▶ [Work order]
Filter the entries down to the lines holding "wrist", then copy those lines.

▶ [Data supplied]
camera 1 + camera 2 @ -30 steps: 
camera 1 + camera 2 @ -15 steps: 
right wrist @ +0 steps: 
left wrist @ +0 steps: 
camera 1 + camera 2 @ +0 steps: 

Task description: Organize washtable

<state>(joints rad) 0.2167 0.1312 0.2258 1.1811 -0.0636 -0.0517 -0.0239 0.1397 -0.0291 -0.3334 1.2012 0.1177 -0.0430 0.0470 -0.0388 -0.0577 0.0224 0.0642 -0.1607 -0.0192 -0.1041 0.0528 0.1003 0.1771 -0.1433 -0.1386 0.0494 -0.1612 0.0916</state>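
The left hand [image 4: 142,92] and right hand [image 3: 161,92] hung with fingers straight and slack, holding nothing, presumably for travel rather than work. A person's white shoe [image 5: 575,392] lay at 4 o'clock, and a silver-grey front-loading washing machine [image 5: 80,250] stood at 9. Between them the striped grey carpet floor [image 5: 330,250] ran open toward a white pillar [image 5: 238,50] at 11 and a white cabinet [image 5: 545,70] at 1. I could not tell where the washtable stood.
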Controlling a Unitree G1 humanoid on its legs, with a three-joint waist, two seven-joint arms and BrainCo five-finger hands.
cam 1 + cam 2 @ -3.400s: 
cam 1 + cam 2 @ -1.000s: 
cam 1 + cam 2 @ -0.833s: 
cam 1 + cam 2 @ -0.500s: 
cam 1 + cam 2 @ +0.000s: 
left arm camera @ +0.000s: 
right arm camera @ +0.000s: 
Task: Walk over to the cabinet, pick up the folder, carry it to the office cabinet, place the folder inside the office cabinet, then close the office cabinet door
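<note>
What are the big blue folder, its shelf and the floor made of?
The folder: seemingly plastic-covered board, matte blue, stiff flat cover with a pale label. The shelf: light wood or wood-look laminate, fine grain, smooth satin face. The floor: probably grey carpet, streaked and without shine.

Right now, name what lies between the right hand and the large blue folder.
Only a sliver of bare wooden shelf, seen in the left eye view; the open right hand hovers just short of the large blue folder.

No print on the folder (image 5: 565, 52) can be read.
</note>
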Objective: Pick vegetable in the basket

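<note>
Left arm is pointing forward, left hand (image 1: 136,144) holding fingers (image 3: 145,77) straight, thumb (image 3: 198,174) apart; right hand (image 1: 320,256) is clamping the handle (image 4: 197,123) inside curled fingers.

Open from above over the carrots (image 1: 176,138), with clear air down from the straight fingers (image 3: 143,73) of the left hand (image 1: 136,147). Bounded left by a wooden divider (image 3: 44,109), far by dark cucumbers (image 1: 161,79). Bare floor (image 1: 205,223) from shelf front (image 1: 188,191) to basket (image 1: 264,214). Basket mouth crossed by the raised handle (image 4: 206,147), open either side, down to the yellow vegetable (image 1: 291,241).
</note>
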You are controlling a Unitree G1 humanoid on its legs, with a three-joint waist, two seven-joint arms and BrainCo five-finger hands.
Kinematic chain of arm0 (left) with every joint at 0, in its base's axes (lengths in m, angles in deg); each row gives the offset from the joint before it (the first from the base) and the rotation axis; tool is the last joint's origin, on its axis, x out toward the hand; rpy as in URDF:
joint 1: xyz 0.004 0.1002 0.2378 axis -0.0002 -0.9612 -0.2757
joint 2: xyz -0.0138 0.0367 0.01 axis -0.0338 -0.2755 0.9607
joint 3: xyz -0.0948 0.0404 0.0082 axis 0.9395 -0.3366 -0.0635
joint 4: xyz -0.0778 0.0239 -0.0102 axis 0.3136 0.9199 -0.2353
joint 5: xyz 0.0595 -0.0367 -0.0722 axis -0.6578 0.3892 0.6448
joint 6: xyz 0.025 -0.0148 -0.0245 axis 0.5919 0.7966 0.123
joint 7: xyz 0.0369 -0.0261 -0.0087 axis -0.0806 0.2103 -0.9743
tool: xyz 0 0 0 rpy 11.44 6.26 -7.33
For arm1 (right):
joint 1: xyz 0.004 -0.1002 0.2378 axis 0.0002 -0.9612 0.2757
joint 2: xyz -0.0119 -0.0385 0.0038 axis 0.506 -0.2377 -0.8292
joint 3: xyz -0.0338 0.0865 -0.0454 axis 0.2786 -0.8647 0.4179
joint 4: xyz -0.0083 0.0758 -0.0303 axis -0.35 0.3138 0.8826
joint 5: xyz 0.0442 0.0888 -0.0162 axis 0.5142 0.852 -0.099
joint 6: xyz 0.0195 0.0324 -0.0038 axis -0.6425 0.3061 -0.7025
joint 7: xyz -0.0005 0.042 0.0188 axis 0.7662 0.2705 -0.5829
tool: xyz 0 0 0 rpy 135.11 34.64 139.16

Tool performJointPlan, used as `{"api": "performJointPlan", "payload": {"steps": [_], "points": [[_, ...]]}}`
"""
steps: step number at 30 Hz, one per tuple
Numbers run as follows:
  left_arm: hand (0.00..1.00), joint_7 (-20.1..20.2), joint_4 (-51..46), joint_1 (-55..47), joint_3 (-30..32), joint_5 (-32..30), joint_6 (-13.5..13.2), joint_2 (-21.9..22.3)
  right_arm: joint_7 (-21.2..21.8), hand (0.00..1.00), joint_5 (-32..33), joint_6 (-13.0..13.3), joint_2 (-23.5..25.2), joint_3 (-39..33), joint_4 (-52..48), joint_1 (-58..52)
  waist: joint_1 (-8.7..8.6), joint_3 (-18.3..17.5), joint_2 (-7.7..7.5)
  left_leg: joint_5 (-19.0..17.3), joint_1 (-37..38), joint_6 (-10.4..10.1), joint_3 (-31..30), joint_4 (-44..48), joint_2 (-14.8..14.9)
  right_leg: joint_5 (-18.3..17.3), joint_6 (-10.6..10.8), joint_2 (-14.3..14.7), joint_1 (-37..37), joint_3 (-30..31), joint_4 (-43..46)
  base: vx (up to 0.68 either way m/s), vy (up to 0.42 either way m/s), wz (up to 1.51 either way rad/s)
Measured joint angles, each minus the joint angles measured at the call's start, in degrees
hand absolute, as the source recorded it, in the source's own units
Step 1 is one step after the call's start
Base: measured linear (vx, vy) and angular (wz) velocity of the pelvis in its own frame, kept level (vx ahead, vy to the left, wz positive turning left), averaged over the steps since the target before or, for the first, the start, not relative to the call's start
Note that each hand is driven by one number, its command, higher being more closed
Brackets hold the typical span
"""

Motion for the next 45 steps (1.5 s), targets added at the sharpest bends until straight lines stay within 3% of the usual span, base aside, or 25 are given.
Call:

▶ [Solution]
right wrist @ +0 steps: 
left wrist @ +0 steps: 

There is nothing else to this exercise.